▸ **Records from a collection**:
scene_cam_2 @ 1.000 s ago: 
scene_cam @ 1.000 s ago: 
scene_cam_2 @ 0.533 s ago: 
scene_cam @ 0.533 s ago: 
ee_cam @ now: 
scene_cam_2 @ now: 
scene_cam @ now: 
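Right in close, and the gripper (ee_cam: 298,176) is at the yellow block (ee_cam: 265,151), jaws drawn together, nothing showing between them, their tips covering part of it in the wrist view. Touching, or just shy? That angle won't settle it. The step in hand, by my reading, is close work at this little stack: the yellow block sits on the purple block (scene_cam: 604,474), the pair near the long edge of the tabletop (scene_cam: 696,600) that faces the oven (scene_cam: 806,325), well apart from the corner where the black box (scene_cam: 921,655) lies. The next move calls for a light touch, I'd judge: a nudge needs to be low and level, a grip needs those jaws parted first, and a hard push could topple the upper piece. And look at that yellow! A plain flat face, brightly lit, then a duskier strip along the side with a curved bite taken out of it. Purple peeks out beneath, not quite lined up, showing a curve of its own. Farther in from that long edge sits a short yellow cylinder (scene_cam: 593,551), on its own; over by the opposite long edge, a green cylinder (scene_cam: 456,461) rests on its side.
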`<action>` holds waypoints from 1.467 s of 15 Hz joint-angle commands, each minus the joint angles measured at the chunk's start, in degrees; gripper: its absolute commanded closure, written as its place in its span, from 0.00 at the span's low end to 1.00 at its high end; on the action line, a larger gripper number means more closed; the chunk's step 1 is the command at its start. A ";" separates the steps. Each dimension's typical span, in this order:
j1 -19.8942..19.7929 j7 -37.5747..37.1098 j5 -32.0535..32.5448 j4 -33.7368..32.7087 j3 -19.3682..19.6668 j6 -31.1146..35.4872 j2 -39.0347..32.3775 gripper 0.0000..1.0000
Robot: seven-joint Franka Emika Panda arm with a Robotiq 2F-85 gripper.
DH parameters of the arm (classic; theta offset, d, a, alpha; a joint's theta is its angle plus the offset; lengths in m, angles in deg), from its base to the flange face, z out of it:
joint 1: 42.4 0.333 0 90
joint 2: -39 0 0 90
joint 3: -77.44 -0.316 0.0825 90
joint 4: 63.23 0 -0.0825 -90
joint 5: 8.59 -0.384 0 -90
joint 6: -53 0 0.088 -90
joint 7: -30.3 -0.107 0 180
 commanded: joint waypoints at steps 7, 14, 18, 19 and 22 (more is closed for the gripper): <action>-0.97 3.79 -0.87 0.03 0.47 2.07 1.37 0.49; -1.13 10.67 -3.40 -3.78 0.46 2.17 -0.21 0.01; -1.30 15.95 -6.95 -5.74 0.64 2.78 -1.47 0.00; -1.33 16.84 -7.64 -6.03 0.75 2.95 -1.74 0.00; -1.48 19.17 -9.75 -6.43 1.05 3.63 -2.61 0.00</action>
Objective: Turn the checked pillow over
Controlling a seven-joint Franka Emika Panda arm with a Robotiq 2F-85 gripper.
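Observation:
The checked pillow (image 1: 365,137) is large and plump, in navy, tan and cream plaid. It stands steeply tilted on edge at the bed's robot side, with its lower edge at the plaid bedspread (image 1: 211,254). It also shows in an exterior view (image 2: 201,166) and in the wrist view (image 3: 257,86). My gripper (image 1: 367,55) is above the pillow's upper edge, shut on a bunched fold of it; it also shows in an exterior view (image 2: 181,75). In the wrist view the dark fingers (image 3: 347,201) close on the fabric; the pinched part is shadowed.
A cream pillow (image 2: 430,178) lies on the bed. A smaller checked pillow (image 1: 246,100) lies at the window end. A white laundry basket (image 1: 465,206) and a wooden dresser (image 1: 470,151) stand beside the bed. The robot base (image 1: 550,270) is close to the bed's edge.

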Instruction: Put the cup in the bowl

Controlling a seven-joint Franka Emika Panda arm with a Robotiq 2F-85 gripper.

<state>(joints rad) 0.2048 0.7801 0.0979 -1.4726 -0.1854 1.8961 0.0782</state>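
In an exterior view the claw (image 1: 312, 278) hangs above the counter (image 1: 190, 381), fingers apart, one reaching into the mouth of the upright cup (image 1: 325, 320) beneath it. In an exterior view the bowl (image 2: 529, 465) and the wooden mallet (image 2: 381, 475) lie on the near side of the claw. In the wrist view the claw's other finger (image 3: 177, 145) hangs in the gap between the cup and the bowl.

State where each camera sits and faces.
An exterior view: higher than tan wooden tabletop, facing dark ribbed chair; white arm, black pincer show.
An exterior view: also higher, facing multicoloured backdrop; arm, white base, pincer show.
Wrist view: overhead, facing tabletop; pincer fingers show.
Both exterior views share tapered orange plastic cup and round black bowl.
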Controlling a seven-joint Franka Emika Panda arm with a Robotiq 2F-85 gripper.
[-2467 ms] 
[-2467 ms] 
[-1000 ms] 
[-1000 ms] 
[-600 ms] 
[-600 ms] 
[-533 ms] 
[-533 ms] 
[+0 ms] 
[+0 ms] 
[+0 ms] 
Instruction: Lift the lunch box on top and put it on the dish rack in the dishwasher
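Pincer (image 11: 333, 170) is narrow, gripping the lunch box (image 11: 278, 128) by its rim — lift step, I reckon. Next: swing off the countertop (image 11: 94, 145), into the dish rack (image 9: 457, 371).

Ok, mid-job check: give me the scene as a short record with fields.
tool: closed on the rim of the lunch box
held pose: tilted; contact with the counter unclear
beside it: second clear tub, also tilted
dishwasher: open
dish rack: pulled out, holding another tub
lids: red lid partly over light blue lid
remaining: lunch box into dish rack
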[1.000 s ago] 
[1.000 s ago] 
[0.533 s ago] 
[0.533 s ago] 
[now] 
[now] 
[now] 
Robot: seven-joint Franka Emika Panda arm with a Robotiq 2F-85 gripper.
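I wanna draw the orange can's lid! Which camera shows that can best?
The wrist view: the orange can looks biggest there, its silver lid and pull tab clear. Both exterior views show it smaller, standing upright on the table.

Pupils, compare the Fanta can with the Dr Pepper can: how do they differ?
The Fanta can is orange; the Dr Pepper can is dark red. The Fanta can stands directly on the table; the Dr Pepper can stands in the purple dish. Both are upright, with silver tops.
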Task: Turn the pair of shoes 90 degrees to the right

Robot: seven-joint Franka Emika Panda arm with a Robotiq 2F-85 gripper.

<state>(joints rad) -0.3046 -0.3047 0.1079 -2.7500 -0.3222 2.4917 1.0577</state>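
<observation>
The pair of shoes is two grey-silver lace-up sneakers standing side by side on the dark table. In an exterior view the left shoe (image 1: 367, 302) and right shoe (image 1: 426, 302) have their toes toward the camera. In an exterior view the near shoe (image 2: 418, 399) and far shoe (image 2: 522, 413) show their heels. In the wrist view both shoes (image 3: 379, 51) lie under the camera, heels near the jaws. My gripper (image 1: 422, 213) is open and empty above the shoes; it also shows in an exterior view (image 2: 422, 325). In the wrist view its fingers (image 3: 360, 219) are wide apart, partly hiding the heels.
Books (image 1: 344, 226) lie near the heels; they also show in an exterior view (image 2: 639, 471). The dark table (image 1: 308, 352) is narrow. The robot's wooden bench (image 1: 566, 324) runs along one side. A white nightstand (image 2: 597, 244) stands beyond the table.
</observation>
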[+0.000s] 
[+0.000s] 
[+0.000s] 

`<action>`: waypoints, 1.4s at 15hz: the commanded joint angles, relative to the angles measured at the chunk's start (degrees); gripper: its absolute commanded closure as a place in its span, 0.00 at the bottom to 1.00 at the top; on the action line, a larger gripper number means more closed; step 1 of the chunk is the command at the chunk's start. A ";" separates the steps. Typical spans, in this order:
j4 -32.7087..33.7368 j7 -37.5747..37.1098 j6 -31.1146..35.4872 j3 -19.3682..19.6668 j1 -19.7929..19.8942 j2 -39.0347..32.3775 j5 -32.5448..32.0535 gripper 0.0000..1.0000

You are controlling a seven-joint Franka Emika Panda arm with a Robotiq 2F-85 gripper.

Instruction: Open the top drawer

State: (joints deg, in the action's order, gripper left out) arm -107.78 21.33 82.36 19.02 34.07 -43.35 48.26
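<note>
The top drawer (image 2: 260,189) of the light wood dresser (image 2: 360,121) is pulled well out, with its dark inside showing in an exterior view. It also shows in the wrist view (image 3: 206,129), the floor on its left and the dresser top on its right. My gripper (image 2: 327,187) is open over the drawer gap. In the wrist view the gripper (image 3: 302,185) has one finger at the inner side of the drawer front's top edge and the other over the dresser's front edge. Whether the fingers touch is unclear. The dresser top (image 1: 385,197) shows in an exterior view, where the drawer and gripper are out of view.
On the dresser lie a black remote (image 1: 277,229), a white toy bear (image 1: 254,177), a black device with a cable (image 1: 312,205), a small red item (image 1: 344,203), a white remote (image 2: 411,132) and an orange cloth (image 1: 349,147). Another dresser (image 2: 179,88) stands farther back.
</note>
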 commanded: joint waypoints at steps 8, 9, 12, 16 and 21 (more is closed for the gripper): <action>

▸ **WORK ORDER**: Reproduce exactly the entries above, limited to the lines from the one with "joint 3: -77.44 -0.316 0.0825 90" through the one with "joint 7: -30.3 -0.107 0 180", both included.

▸ **RESULT OF THE TASK**:
joint 3: -77.44 -0.316 0.0825 90
joint 4: 63.23 0 -0.0825 -90
joint 5: 8.59 -0.384 0 -90
joint 6: -53 0 0.088 -90
joint 7: -30.3 -0.107 0 180

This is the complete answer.